Mr. Yakin, shown at right (some years back), is always as interested in content as in visuals, but Aviva may be the most visual of all his films, even if not nearly his best.
There's a stunning shot of hands on mugs on a table early on followed by several of the kind of memorable images that, when you think of this film later on, you will probably call to mind -- one of which appears just below. (His cinematographer this time around is Arseni Khachaturan, with film editing by Holle Singer.)
For a good while during this film, thanks to everything from the very hot looking men and women, the copious amounts of nudity (often male and full-frontal, prudes be warned), the sex scenes, the openness to both hetero-and homosexuality and the enormous contribution of dance (much of it quite good) to the film, this seemed to TrustMovies to be the most fun he has had at the movies all year.

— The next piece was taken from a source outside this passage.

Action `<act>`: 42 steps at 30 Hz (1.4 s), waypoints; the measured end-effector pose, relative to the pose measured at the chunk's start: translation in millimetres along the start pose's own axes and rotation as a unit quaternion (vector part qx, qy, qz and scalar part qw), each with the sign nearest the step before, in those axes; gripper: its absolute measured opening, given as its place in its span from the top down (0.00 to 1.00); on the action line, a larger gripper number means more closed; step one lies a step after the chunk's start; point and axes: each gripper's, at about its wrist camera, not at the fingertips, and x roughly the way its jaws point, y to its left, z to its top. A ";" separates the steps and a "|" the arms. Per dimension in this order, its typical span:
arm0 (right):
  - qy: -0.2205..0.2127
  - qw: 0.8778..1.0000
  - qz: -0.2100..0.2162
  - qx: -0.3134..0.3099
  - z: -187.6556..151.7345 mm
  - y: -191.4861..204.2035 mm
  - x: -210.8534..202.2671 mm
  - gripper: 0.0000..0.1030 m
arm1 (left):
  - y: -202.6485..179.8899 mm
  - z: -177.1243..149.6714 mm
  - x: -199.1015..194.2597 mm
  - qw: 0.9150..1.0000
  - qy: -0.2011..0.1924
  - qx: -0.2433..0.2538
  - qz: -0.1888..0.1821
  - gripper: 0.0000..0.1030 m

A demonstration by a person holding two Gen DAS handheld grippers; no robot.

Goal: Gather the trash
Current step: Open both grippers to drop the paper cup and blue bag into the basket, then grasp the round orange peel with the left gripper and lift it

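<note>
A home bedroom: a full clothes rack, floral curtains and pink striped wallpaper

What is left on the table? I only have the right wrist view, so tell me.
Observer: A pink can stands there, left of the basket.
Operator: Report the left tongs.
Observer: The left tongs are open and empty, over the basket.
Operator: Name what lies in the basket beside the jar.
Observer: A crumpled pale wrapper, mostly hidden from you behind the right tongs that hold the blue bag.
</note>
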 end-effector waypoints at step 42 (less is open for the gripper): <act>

Then, somewhere around the midway point, repetition begins to set in (along with the nagging sense that there is less here, content-wise, than meets the eye and mind), and Aviva comes subsequently only fitfully to life. Though when it does, it can still prove pretty magical, off and on.
The problem, to my mind, is that the movie's strengths and weaknesses go hand in hand with its director's own, because, I suspect, this film is giving us Yakin's own story and struggle. Although there are four actors credited with playing, sort of, two roles -- that of the titular Aviva (both the female and male versions) and Eden (again, the male and female) -- really, I think, these are all just sides of Yakin himself, who wrote and directed the piece and who is clearly struggling with identity, sexuality, commitment, growth and all the rest of it. (Who of us is not? Though some of us maybe don't realize this yet.)
The biggest problem here is that Yakin seems to identify most, and understandably so, with the male version of Eden (played by a most attractive and nicely hung actor/dancer named Tyler Phillips, above, who is making his movie debut) and who has to deal throughout with a kind of hang-dog attitude in which guilt, coupled to the inability to rise above this and grow up, leads to his growing tiresome and beginning to bore the bejesus out of us. He waffles and he wavers and he can't commit and he's pretty much of an asshole, overall.
While the female Eden, played by Bobbi Jene Smith (above, center left) rather echoes her male counterpart, Ms Smith at least supplied the choreography and some of the fine dancing, she also supplies a lot more energy and pizzazz than does Mr. Phillips, and so watching her is not such a drag. She, along with her companion and co-choreographer Or Schraiber (see below) also appeared together in the 2017 documentary, Bobbi Jene.
The title role, female version is essayed by an attractive and appealing Russian-born actress, Zina Zinchenko (above), while the male version is played by hottie, dancer and co-choreographer (the aforementioned Mr. Schraiber, below), who brings a vast quantity of sex appeal and dance knowledge to the proceedings. (Don't worry if all these sexes and characters seem confusing. Eventually they run together into a kind of sameness, some of which is no doubt intentional on the part of Yakin; the rest of it simply follows.)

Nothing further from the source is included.